• [Problem details]:
Copy the lines below exactly, starting at the one with "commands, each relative" and ending at the one with "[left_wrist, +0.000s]", and leave out any picture.

• [Information supplied]:

= = = =

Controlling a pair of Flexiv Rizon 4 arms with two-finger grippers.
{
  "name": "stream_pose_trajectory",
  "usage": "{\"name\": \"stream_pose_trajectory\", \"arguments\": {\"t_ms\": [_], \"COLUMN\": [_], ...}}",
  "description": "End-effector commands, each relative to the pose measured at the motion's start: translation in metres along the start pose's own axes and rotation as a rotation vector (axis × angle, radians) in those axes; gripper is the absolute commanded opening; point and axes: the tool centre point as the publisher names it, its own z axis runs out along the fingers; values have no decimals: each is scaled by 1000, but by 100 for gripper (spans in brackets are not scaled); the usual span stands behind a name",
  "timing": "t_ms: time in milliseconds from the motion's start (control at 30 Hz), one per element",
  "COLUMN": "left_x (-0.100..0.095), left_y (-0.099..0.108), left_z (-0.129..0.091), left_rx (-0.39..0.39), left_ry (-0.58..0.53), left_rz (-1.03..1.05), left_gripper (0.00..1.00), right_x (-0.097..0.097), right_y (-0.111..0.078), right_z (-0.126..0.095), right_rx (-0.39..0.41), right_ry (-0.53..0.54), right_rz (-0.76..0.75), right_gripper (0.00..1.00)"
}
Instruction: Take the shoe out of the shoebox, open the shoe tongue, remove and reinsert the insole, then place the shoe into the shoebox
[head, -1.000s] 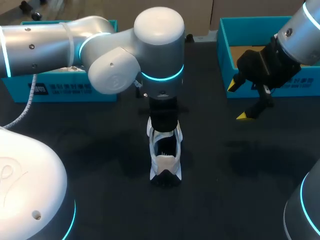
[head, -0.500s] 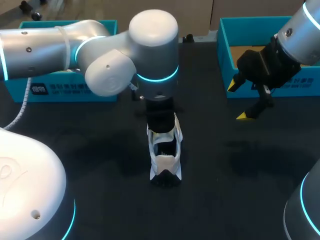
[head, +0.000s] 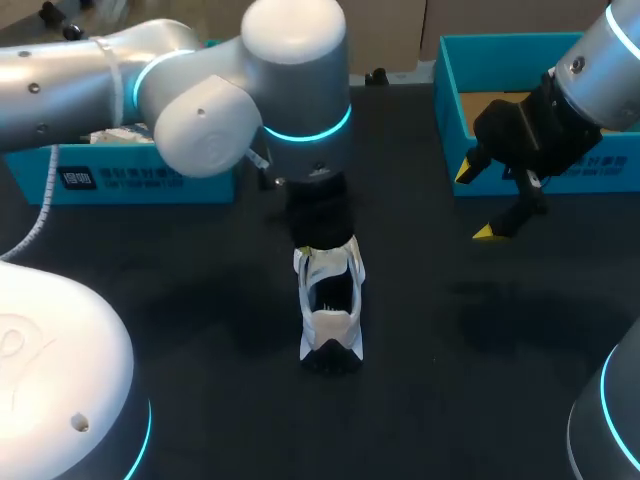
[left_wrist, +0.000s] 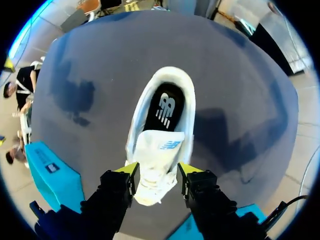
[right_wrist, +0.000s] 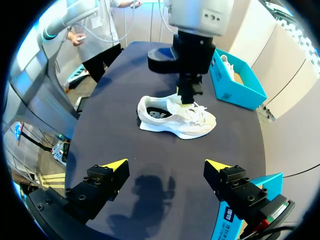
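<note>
A white sneaker (head: 330, 318) stands upright on the dark table, heel toward the front edge, its black insole (left_wrist: 165, 107) showing in the opening. My left gripper (head: 322, 248) hangs straight over the shoe's front half. In the left wrist view the white tongue (left_wrist: 159, 155) lies between the yellow tips of my left gripper (left_wrist: 157, 172), whose fingers stand apart at its edges. My right gripper (head: 475, 202) hovers open and empty by the right shoebox (head: 447, 110). In the right wrist view my right gripper (right_wrist: 166, 165) is well short of the sneaker (right_wrist: 175, 117).
A second teal box (head: 140, 182) stands at the back left behind my left arm, with something white inside. The right box's cardboard floor shows bare. Dark table surface lies open around the shoe and toward the front.
My left arm has risen and drawn back a little over the shoe, and its fingers have spread wider around the tongue. The shoe and the right arm have stayed still.
</note>
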Motion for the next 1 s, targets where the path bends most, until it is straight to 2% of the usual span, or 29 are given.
{"name": "stream_pose_trajectory", "arguments": {"t_ms": [33,67,133,533,600,700,933,967,1000], "left_x": [14,16,19,19,20,26,35,36,39], "left_y": [-5,-6,-9,-9,-15,-17,-20,-21,-23], "left_z": [-18,-21,-27,-27,-33,-36,-41,-42,-43], "left_rx": [-20,-32,-2,-2,-26,1,-113,-93,-120], "left_ry": [-10,-19,-59,-59,-72,-69,-36,-13,-39], "left_rz": [-115,-151,-202,-202,-275,-405,-650,-686,-716], "left_gripper": [80,100,100,100,100,100,100,100,100], "right_x": [0,0,0,0,0,0,0,0,0], "right_y": [0,0,0,0,0,0,0,0,0], "right_z": [1,1,1,1,1,1,1,1,1], "right_rx": [2,2,2,2,2,2,2,2,2], "right_ry": [0,0,0,0,0,0,0,0,0], "right_rz": [1,1,1,1,1,1,1,1,1], "right_gripper": [100,100,100,100,100,100,100,100,100]}}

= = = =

• [Output of the exercise]:
  "description": "End-effector commands, each relative to the pose measured at the motion's start: translation in metres along the start pose's own axes and rotation as a rotation vector (axis × angle, radians) in those axes; gripper is the absolute commanded opening; point and axes: the tool centre point as the publisher names it, its own z axis runs out along the fingers; values have no decimals: each is scaled by 1000, but by 100 for gripper (spans in brackets are not scaled); the usual span stands behind a name",
  "timing": "t_ms: time in milliseconds from the motion's start (control at 30 Hz), one per element",
  "COLUMN": "left_x (-0.100..0.095), left_y (-0.099..0.108), left_z (-0.129..0.091), left_rx (-0.39..0.39), left_ry (-0.58..0.53), left_rz (-1.03..1.05), left_gripper (0.00..1.00), right_x (-0.097..0.097), right_y (-0.111..0.078), right_z (-0.126..0.095), right_rx (-0.39..0.41), right_ry (-0.53..0.54), right_rz (-0.76..0.75), right_gripper (0.00..1.00)"
}
Instruction: Take the shoe out of the shoebox, open the shoe tongue, remove and reinsert the insole, then place the shoe into the shoebox
[head, -1.000s] 
[head, -0.500s] 
[head, +0.000s] 
[left_wrist, +0.000s] 

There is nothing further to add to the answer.